Las montañas de Chiapas, buena parte de Guerrero y Oaxaca, y la Huasteca entera, están ocupadas por el ejército federal. En cualquier momento se “desaparece” a dirigentes indígenas y campesinos, o son “detenidos” por agentes uniformados, y sus restos aparecen mutilados en algún tiradero de basura. Lauro Juárez (chatino de Oaxaca), y más recientemente Raúl Lucas Lucía y Manuel Ponce Rosas (mixtecos de Guerrero) son muestras elocuentes de esa legalidad corrompida. No forman parte de la treintena diaria de la “Colombia” calderoniana; son desgracias colectivas, afrentas, amenazas renovadas. Policías, paramilitares y tropas regulares  saben garantizada su impunidad, y esa es la peor parte del mensaje a los pueblos.

En tanto, los jueces de la Tremenda Corte de Justicia de la Nación garantizan que así seguirá ocurriendo. Lo confirman las dóciles absoluciones a gobernadores como Enrique Peña Nieto por la multipremiada infamia en Atenco, o Ulises Ruiz Ortiz, quien ha convertido “su” Oaxaca en el lugar de las “desapariciones” que nadie le puede cobrar. Ni siquiera el ejército federal, ya no digamos el aparato de justicia.

Los jueces supremos devengan los salarios más elevados entre los “servidores del pueblo”, para envidia de los consejeros del IFE, esos otros próceres de la nueva democracia que ante los emolumentos de los magistrados concluyen que ellos también los valen. Y mientras la población es arrojada al desempleo, con sensibilidad caballeresca se incrementan el sueldo para diferenciarse de aquéllos a quienes nominalmente “sirven”.

Sin temor al ridículo ni al elusivo juicio de la historia, los jueces mexicanos sentencian a los luchadores sociales que los policías no logran matar, como Ignacio del Valle de Atenco, Jacinta Francisco Marcial, otomí de Querétaro, o los cinco defensores de los derechos humanos del pueblo me’phaa en la Montaña guerrerense. Es el mismo sistema judicial que sentencia a los nahuas desalojados de Ixhuatlán de Madero, Veracruz, en lugar de pedirles perdón y dejarlos ocupar las tierras a las que tienen derecho.

Cargos inventados, tortura, linchamiento mediático. Y luego silencio. Estas circunstancias permiten que en Chiapas la policía de Juan Sabines Guerrero masacre sin razón a tojolabales que ocuparon la zona arqueológica de Chinkultic el año pasado, y que los autores intelectuales sean premiados con candidaturas federales.
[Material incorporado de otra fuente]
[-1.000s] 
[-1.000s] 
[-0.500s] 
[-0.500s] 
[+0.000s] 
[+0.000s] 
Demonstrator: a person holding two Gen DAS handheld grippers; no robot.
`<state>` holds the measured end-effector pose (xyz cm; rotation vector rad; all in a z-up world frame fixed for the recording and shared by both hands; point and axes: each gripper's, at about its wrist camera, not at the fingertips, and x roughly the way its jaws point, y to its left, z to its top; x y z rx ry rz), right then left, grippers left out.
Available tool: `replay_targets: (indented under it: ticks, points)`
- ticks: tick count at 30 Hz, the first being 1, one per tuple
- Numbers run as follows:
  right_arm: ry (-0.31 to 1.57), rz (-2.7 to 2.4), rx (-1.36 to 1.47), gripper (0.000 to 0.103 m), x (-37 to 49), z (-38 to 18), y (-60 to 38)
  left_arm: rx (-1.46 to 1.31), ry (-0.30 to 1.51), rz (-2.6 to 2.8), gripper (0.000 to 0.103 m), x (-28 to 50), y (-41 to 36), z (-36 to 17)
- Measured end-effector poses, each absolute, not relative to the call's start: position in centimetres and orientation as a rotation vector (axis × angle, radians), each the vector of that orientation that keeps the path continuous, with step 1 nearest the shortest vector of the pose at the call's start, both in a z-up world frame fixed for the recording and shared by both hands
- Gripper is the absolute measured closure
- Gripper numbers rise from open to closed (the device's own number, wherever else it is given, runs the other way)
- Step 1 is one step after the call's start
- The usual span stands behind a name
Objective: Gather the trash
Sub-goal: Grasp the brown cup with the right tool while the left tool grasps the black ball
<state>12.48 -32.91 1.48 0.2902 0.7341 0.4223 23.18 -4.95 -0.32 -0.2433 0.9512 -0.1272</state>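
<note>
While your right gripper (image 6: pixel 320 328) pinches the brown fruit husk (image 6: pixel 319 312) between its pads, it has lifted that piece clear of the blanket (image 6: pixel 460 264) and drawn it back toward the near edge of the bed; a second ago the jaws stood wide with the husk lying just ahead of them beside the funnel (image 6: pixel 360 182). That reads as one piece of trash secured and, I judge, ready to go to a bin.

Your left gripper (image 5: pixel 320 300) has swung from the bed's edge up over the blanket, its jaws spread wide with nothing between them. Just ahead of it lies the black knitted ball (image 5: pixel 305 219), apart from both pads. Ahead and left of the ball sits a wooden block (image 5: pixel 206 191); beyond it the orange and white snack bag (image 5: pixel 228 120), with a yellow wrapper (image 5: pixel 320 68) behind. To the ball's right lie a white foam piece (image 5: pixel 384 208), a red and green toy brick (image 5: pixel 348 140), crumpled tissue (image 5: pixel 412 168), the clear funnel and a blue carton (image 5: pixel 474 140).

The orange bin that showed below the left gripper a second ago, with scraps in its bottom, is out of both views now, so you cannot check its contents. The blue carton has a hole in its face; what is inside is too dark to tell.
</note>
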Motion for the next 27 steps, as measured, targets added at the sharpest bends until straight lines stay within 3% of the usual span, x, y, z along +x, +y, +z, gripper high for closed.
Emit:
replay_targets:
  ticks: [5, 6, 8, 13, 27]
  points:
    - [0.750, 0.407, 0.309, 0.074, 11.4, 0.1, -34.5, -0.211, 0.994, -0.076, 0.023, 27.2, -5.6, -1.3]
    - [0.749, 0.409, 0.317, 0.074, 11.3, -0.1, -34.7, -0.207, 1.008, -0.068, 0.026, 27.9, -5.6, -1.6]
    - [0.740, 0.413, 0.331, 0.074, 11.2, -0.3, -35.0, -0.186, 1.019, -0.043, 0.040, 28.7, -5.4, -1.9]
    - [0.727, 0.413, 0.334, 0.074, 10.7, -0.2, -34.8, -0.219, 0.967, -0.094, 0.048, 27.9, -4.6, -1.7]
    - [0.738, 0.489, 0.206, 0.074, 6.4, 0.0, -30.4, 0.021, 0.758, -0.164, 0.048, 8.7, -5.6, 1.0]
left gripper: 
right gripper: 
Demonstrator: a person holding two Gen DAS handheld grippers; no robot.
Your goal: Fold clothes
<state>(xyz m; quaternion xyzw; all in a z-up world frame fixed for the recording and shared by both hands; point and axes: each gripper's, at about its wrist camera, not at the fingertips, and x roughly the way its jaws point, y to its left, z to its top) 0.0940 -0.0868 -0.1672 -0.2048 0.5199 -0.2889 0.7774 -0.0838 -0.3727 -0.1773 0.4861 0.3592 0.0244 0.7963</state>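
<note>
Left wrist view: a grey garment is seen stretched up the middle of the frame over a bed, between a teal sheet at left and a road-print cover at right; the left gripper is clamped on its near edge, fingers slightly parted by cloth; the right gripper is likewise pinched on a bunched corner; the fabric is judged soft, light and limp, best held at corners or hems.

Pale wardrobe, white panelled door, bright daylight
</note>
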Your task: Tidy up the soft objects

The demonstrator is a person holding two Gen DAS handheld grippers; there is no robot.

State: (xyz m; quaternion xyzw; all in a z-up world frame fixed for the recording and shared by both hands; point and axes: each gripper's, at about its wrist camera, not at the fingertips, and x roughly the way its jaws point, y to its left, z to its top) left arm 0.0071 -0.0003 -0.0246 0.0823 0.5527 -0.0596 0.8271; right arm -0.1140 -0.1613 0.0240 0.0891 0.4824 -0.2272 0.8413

Tampoco se castigó a ningún mando cuando la tira asesinó en febrero pasado a migrantes de Ecuador y Centroamérica en San Cristóbal de las Casas, por aquello de que el pollero no pagó la mordida del derecho de paso.

Mientras, la panoplia del frágil Estado calderoniano desfila con garbo por las calles de Reynosa, Matamoros, Monterrey, Tijuana y Chihuahua. Las tropas van matando y muriendo en un confuso y permanente duelo contra los villanos. Contamos hoy con un catálogo de decapitaciones, eviseramientos y mutilaciones que hacen palidecer los periodos más rojos de nuestra sangrienta historia. Los medios masivos nos entrenan como a especialistas con sus informes forenses, y los jóvenes fronterizos aprenden que el delito a escala de delirio es el camino de la hombría probada, la superación personal y la buena vida.

La guerra endogámica del sistema contra el narco sirve de cortina de humo para ocultar la criminalización de las resistencia populares, los hechos cuantitativamente verificables como el aplastante sitio militar a las comunidades zapatistas de Chiapas, la guerra diaria en las sierras de Guerrero y el papel de ejército de ocupación que juegan en las Huastecas las Fuerzas Armadas; sólo entre enero y marzo de este año, al menos veinte comunidades indígenas de Hidalgo y Veracruz han sufrido incursiones, patrullajes y sobrevuelos militares, implantando el miedo y garantizando que permanezca en la conciencia colectiva.

Todo, mientras la justicia duerme en otra parte y cobra salarios mensuales de más de medio millón de pesos, como el dios del dinero manda.